Em tempos em que o debate sobre desenvolvimento sustentável e economia verde estão na berlinda com a proximidade da Rio+20, a unidade de biocatalizadores e bioprodutos do BioInovar tem o potencial de criar muitas soluções úteis, destaca sua coordenadora, Alane Beatriz Vermelho. Nos laboratórios sob sua responsabilidade estão sendo desenvolvidas enzimas que podem substituir compostos químicos tóxicos usados em processos industriais, na chamada "química verde".

"Com o mundo atravessando tantos problemas ambientais, ter essa preocupação de utilizar metodologias, processos e técnicas que não poluam o ambiente é uma vantagem para qualquer empresa", avalia. "Além de não gerar subprodutos tóxicos, estes micróbios podem produzir outros aminoácidos que podem ser reutilizados ou usados em outros processos. E mesmo quando eles já não puderem ser reutilizados, você pode enterrar eles que eles vão fazer bem para o solo, dando vida e não causando poluição".

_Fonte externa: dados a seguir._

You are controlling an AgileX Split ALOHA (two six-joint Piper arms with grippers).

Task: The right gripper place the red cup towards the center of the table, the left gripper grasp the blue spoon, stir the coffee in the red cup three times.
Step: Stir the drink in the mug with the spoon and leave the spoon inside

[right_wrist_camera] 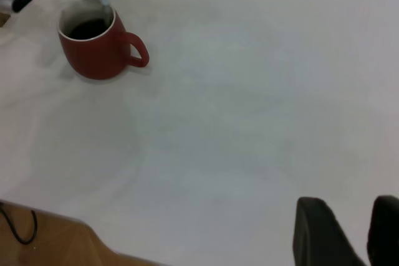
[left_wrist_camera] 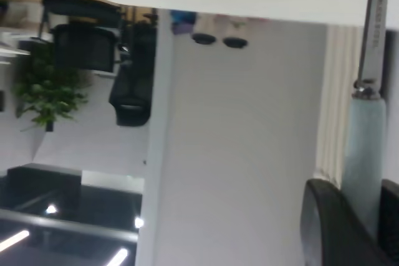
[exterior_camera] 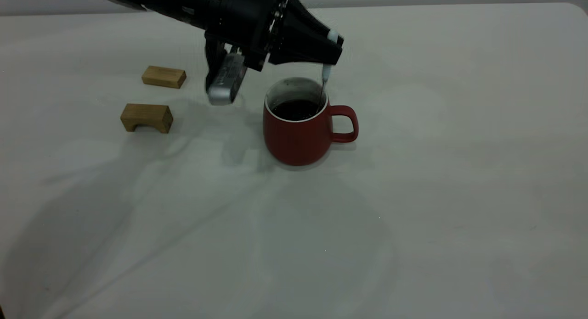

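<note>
Red, rounded and matte, the cup (exterior_camera: 297, 135) stands near the middle of the smooth off-white table (exterior_camera: 413, 218), dark coffee (exterior_camera: 296, 109) inside. Directly above its rim I see my left gripper (exterior_camera: 331, 53) clamped on the pale blue spoon (exterior_camera: 325, 75), metal neck dipping into the cup. Faint stamped lettering on the neck is unreadable. My right gripper (right_wrist_camera: 346, 232) hangs well away from the cup, fingers apart.
</note>
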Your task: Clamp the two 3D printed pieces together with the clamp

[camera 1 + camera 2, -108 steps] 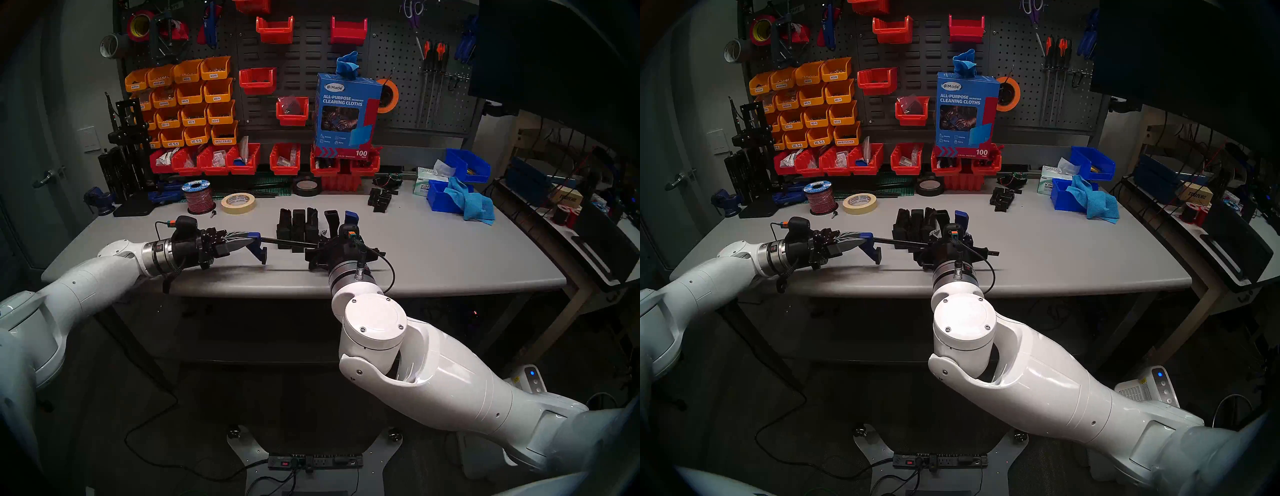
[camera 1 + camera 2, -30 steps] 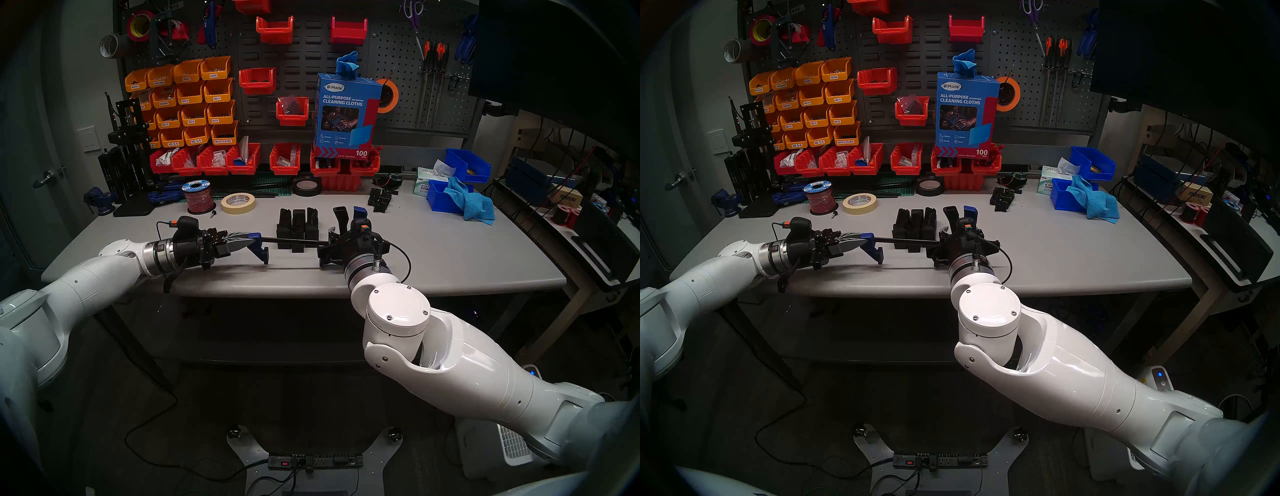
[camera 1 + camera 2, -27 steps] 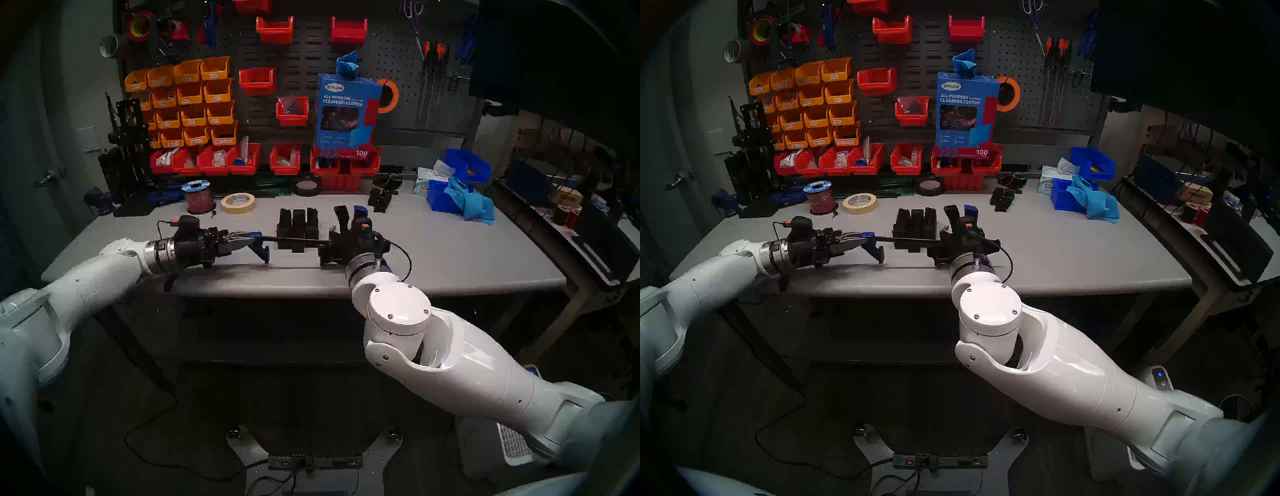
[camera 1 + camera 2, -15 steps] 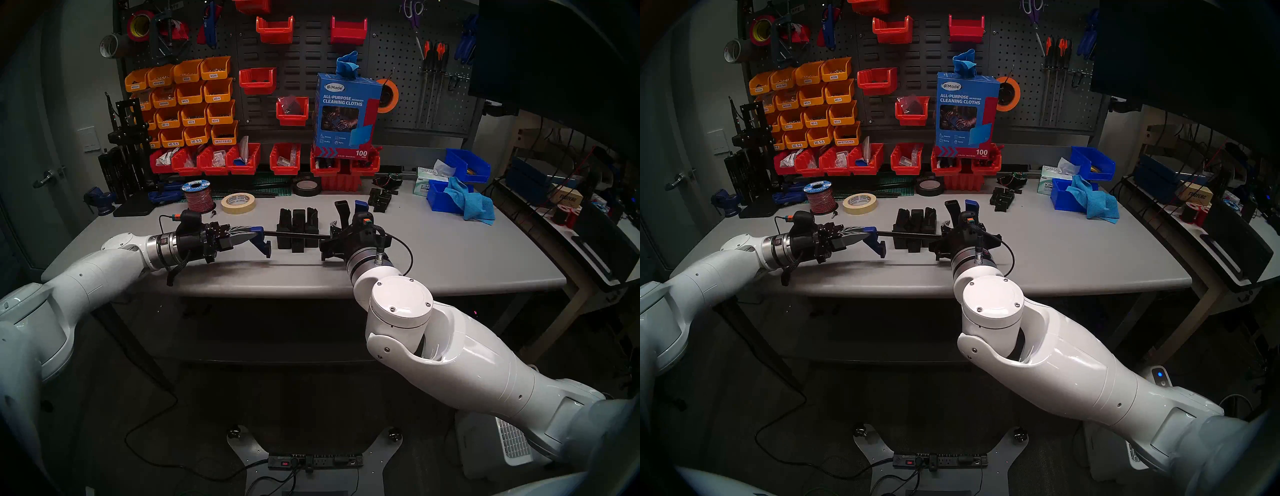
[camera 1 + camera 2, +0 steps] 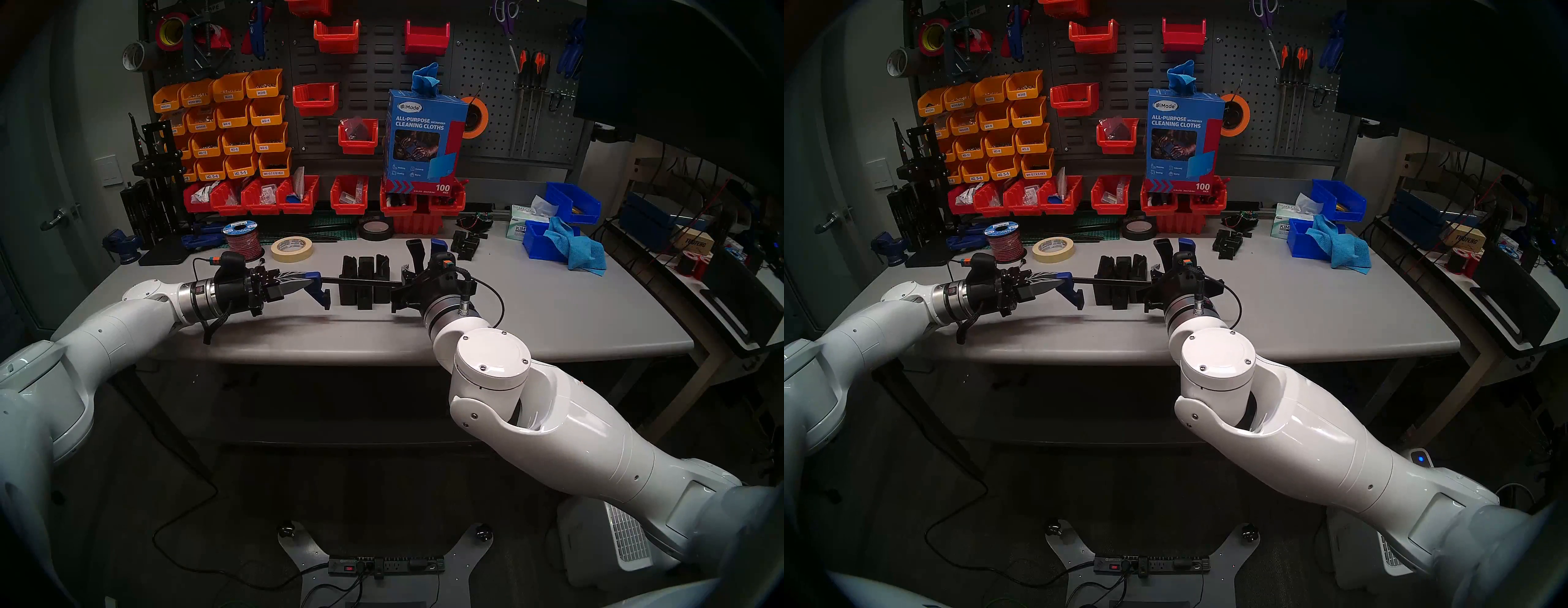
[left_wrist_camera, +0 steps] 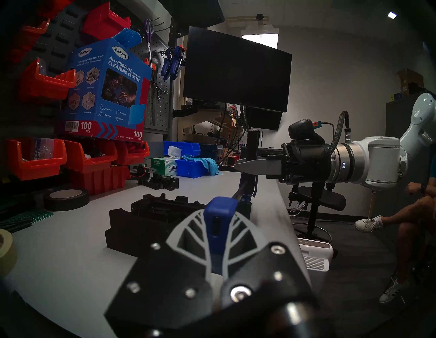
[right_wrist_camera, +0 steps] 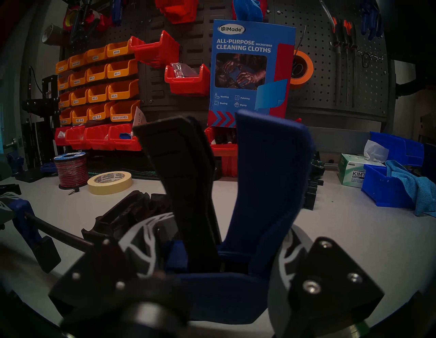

Segundo Angela Uller, diretora do Criar, órgão de assessoria da reitoria da UFRJ para a área de inovação, com o BioInovar muitas das pesquisas que hoje estão "escondidas" nos laboratórios poderão ganhar aplicações práticas importantes para o crescimento e desenvolvimento do País.

"As universidades brasileiras têm avançado muito na produção de conhecimento, mas sempre nos cobram muito no que diz respeito à inovação, como a geração de patentes", conta. "Muitas vezes, um pesquisador diz que desenvolveu uma molécula fantástica e chega com um vidrinho com três grãozinhos dentro, o que não é prova de que ela funciona. A ideia é tirar os produtos da bancada dos laboratórios e dar mais escala, desenvolvendo-os e oferecendo-os para as empresas depois de terem passado por uma prova de conceito".